What compounds in thinking
Not every AI answer should be kept. The useful pieces are the ones that improve future work.
"Compound thinking" does not mean saving everything. Saving everything creates clutter. The question is more selective: which parts of the work make future work easier?
Those are the parts that compound.
The rest should be allowed to disappear.
Decisions compound
A decision is valuable because it removes a branch from the future. Once you know which direction is chosen, the next draft, plan, or question can use that constraint.
But decisions only compound when the reason is preserved. If you keep the answer without the reasoning, the decision becomes brittle. A future version of the project may not know when to keep it or when to revisit it.
The reusable unit is not only "we chose X." It is "we chose X because Y was true, and we would revisit it if Z changes." That small amount of context prevents future work from treating old decisions as mysterious rules.
Definitions compound
Good definitions reduce ambiguity. They let a team, a student, or a model use the same term consistently.
Definitions are especially useful when they can be applied independently. A clear definition can travel into a draft, a study task, a comparison, or a review session.
That is why definitions deserve their own Points. They are not just text inside a larger answer. They are reusable context.
Definitions also reveal disagreement early. If two people use the same term differently, the project can resolve that before the difference leaks into drafts, designs, or decisions.
Rubrics compound
A rubric turns judgment into a repeatable operation. Once you define the criteria for evaluating a product idea, research source, or writing draft, you can apply that rubric again.
The rubric can also improve over time. Each use reveals whether the criteria are too vague, too strict, or missing an important dimension.
Rubrics are especially useful with AI because they let you ask for a judgment without reinventing the standards every time. The model can evaluate against the same criteria, and you can revise the criteria when the evaluation feels wrong.
Questions compound
Unanswered questions may look like unfinished work, but they are often the most valuable part of a project.

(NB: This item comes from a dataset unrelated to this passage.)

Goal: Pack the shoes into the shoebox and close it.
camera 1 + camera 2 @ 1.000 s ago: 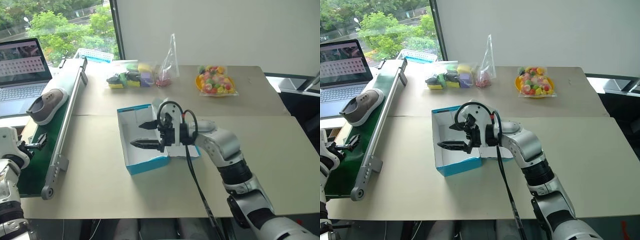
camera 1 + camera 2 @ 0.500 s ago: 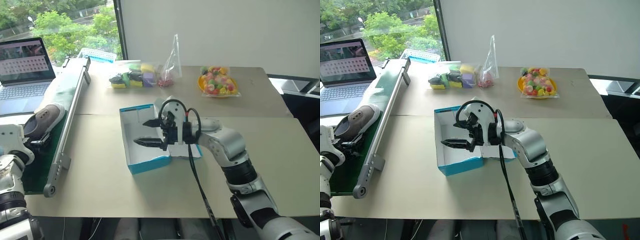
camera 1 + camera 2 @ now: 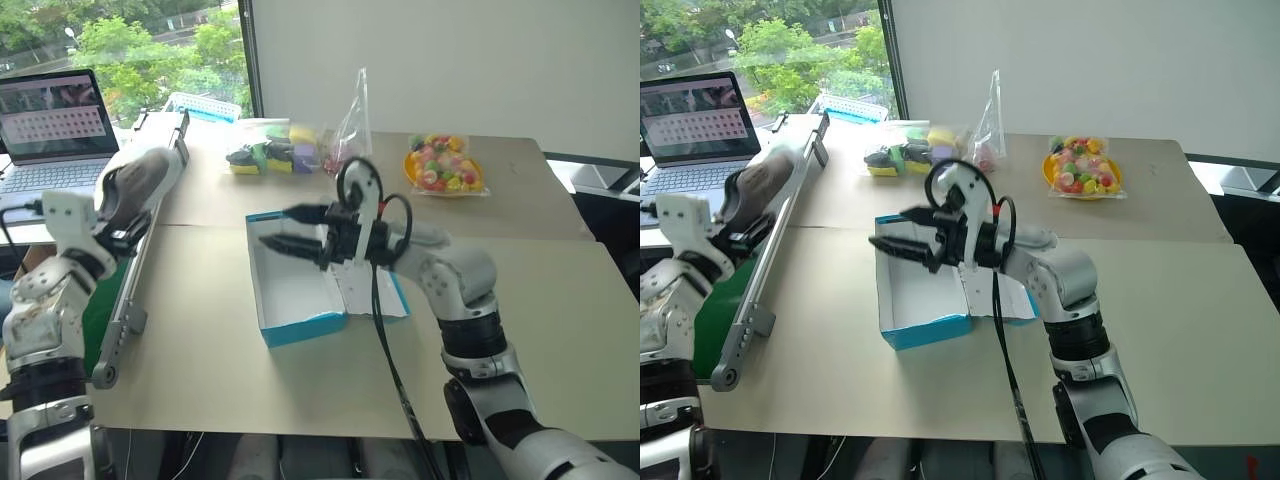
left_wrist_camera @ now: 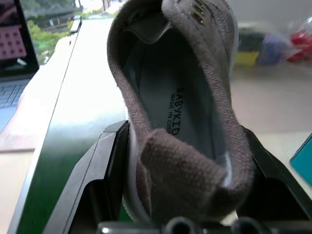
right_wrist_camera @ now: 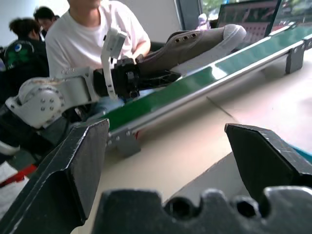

A good question gives direction. It tells you what evidence to find, what decision is blocked, and what context should be connected next.
When a question is answered, the answer should not erase the question. Keeping both shows the path from uncertainty to clarity.
That path matters. It helps a future teammate understand why the answer exists and which evidence changed the state of the work.
Context compounds when it stays reusable
The useful unit is not always a whole document or a whole chat. It is often a smaller piece: one decision, definition, rubric, question, example, or source note.
BaseHalf is built around that unit. Put the reusable piece in a Point, revise it into a clearer Block, and connect it with References when it should inform another part of the work.
The goal is not to remember more. The goal is to make the right pieces available again.
What does not compound
Some material should be temporary:
- drafts that were clearly rejected
- summaries that repeat the source without adding structure
- clever phrases that do not guide future work
- broad risks with no test or mitigation
- questions that nobody intends to answer
Let those pieces leave the workspace. Compounding depends on selection.